The second time was on a pretty big swell day in May. I happened to get into the Shores parking lot when I saw the demo canopy and decided I really had to try something. I didn’t have a lot of time, so I went for the 5’7″ Baked Potato and the Potatonator. Felt good, but I still didn’t feel I had a good idea of what I really wanted.

Then there was the demo day last Saturday. I mentioned it in a separate post, but what came out of it was that I really loved the way the BP handled itself in the backwashy surf of the day. It felt like a little aircraft carrier, always sure of where it wanted to go, but responding to my pleas to get around some section that was looking sketchy. It was the first board I tried, when the surf was still decent, but that experience sealed the deal.

Then I emailed the good folks at Clairemont Surf Shop, and they made the BP show up within a day. It may have helped that I was fine with a TimberTek, which is definitely a technology they want to push and that looks a little out of the ordinary. They are trying something similar with the Vanguard, their funky-looking performance board, and who knows how that is going.

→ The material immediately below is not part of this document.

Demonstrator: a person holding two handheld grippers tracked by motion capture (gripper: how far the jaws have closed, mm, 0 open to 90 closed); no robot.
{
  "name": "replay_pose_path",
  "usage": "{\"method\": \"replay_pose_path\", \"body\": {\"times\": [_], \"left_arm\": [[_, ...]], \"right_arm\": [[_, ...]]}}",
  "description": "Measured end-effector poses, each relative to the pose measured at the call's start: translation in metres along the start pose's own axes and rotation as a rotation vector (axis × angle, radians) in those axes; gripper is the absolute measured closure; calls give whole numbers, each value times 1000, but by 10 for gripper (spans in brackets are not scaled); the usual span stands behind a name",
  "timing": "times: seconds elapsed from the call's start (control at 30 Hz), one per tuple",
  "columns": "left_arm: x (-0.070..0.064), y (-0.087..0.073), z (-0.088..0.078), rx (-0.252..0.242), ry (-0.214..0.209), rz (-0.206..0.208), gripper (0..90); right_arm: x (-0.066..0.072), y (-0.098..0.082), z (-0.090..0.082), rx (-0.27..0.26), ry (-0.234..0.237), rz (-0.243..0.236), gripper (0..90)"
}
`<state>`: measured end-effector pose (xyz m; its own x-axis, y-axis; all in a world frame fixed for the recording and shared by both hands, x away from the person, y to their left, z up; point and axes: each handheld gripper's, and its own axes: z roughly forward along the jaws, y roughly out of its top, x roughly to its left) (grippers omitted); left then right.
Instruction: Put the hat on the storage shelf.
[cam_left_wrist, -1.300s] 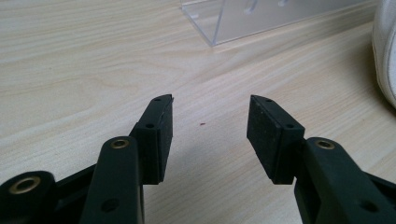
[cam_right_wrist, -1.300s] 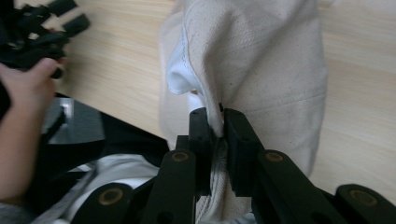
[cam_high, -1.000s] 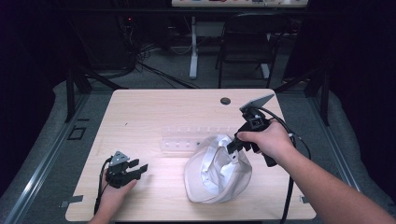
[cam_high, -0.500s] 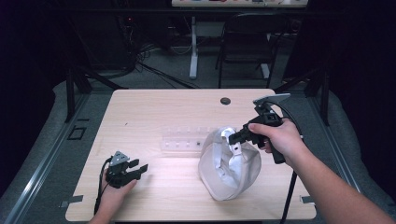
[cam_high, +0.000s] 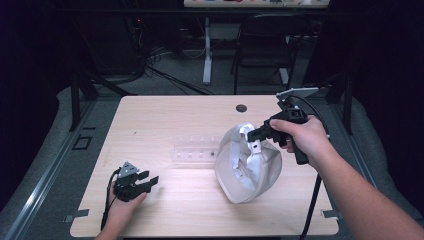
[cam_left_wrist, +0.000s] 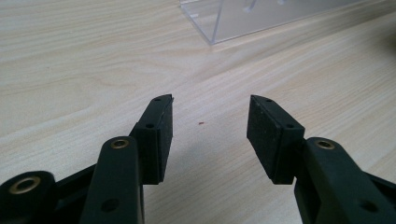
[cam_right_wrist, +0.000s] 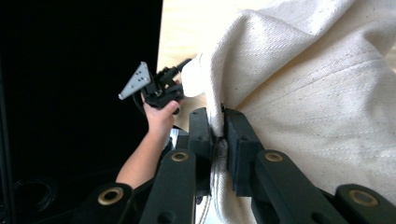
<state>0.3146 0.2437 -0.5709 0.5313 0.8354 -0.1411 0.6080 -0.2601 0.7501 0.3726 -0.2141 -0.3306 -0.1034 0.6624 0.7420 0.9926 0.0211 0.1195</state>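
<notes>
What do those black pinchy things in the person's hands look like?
Each gripper, left gripper and right gripper, is black, with two flat rectangular pads on jointed bars with brass-coloured pins. A grey three-cornered plate sits on top, and a black cable trails off. The forearms are bare.

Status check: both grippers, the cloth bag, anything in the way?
Right gripper shut on cloth bag rim, bag lifted upright on the table. Left gripper open, empty, low over the table. Clear plastic box lies beside the bag, not blocking.
</notes>
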Motion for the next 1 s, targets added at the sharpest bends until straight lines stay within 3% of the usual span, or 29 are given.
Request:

Last word: I don’t know why surfboards are so insanely expensive. I paid retail for mine, after failing to find any place that would give me a decent discount. That’s a cool $699 for the board alone, and then add the fins and leash. WIth taxes, it all added up to almost $1000.

But this is for a low-tech piece of foam with layers of protection on top, a few extras like a leash plug and fin boxes, and the hand-written dimensions of the board on the side. That’s just stupid. A board should cost maybe $200, with plenty room for profit, and the fins maybe $30.

Of course, surfers don’t like more people in the water, and if what it takes to keep out the riff-raff is expensive boards, so be it. At least that’s the logic that seems to be applied commonly. That there are other ways of handling the massive amount of surfers in places like San Diego seems to escape people.

Additionally, the exorbitant cost of surfboards paired with the fact most surfers eventually give up creates a giant market for used boards. If the new boards cost $200, old board will most likely end up on the trash.

Now, as to why surfers give up, there are tons of very good reasons. Surfing is not for the faint of heart.


UPDATE: First ride. I drove to Shores, where the water looked calm and not as crowded as in Pacific Beach. Waves were small, with the first harbingers of the weekend swell coming through (long intervals). I’d say 1-2 feet, occasionally 3, and maybe one 4′ closeout.

New board jitters, of course, and I messed up the first few waves. It will take me a little to get used to riding without a traction pad, and a little more to get used to the new board. But I can already say that the Baked Potato catches anything you throw at it. Even the tiny crumbling shit, you get on with no problem. It handles closeouts fine, does well on cross-swell, and is forgiving of starting angle.

So far, not much length of ride, but I wasn’t expecting it. After all, I was barely in the water for an hour, just enough to get acquainted with the board.

Unrelatedly, I tried the new 2/2 springsuit, and it was definitely warm enough for it. I wouldn’t want to wear it on a late session with marine layer, but on a sunny afternoon like today, it was perfectly adequate.